■ DATASET ENTRIES
☆ ☆ ☆ ☆ ☆
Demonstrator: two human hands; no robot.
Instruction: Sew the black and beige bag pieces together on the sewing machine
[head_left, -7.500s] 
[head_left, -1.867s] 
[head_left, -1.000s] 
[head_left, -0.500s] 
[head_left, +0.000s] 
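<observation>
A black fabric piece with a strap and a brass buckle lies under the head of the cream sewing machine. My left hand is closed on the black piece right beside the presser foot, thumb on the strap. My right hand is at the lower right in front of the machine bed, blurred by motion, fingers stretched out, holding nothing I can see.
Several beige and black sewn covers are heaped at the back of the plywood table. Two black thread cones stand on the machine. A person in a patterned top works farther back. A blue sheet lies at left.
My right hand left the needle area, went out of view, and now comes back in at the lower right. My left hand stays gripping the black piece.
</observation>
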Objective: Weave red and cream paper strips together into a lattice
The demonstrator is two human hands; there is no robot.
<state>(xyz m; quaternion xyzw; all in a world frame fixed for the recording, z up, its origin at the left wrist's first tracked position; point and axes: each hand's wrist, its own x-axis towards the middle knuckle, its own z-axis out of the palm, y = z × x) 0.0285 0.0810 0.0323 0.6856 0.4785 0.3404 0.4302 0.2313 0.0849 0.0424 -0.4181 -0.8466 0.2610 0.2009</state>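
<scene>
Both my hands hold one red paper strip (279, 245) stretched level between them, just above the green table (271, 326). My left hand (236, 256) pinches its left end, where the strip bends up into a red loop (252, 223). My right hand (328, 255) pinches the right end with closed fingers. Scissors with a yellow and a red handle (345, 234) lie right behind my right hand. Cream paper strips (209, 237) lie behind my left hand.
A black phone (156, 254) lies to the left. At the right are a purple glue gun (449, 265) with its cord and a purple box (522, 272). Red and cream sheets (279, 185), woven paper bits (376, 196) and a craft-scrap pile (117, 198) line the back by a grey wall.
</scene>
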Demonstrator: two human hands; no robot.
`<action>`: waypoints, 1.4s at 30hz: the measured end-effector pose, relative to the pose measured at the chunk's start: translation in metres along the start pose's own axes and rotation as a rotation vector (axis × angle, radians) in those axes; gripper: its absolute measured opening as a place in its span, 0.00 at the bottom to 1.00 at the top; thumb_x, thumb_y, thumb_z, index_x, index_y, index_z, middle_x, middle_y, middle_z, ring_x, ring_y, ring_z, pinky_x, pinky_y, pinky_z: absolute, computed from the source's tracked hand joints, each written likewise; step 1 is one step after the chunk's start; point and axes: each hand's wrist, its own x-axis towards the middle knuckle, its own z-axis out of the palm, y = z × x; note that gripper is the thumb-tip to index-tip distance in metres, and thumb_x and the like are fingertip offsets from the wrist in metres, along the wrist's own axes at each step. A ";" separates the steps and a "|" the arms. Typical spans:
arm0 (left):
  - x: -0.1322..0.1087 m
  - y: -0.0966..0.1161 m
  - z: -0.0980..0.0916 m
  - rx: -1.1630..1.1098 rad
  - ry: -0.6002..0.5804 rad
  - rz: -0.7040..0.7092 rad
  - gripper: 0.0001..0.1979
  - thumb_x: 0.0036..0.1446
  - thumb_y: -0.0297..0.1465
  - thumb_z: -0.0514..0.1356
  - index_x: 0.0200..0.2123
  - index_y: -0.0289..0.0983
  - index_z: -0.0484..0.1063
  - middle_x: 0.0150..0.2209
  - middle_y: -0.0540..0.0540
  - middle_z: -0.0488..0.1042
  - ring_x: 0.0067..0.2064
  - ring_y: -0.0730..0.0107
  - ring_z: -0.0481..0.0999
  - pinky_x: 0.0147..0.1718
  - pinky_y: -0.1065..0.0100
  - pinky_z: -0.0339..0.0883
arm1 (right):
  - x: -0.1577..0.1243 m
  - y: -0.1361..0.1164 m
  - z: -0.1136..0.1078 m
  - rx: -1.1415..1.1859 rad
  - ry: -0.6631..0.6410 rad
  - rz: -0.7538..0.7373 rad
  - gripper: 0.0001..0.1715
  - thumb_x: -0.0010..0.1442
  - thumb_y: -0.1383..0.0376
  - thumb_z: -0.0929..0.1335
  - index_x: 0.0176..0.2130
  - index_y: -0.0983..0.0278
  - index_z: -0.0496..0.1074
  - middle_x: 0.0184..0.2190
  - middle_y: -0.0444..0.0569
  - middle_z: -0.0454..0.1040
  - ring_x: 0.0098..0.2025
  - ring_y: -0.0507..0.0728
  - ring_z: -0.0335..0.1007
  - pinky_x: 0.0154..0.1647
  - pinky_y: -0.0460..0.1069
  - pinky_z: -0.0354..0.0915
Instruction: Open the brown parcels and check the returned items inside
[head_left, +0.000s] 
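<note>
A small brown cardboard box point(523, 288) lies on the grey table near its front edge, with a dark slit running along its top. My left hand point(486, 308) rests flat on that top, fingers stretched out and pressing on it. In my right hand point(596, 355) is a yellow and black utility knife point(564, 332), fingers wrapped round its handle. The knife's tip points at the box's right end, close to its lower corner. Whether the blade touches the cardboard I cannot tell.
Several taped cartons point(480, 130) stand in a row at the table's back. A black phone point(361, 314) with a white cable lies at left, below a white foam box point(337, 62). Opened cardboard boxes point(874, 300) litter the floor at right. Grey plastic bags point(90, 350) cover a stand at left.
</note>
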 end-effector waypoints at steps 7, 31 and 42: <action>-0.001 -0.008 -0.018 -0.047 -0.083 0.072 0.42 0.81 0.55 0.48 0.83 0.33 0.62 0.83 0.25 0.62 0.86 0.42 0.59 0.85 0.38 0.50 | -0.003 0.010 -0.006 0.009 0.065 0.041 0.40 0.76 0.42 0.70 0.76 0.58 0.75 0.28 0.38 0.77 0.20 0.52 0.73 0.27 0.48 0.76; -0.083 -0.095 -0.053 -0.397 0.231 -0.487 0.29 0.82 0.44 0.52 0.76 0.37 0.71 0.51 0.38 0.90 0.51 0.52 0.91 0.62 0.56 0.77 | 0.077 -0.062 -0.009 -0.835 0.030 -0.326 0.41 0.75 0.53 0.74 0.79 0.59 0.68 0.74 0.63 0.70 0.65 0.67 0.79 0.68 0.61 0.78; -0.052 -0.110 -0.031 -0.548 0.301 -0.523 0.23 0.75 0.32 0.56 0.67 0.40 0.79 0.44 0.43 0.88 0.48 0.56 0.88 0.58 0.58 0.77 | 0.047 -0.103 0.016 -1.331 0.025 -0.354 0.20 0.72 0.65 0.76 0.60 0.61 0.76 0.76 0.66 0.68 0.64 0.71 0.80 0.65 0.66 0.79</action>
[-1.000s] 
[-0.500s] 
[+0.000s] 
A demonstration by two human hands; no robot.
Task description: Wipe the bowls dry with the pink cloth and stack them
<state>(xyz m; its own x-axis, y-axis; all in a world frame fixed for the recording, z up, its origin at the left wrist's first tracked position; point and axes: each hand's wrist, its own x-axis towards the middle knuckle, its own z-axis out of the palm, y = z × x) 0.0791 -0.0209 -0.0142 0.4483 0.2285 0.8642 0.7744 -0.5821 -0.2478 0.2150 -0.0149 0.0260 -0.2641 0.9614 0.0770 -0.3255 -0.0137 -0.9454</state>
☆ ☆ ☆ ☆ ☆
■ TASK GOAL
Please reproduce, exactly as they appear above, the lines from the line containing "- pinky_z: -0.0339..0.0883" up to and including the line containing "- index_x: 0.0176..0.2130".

■ WRITTEN RESPONSE
  - pinky_z: -0.0339..0.0883
arm1 (right):
  - x: -0.1577..0.1243 m
  - y: -0.1361..0.1164 m
  - z: -0.1136..0.1078 m
  - rx: -1.1415..1.1859 rad
  - ry: -0.6631..0.6410 rad
  - rz: -0.7538..0.7373 rad
  - gripper: 0.0001..0.1715
  - thumb_x: -0.0010..0.1442
  - thumb_y: -0.1383..0.0376
  - thumb_z: -0.0929..0.1335
  - index_x: 0.0176..0.2130

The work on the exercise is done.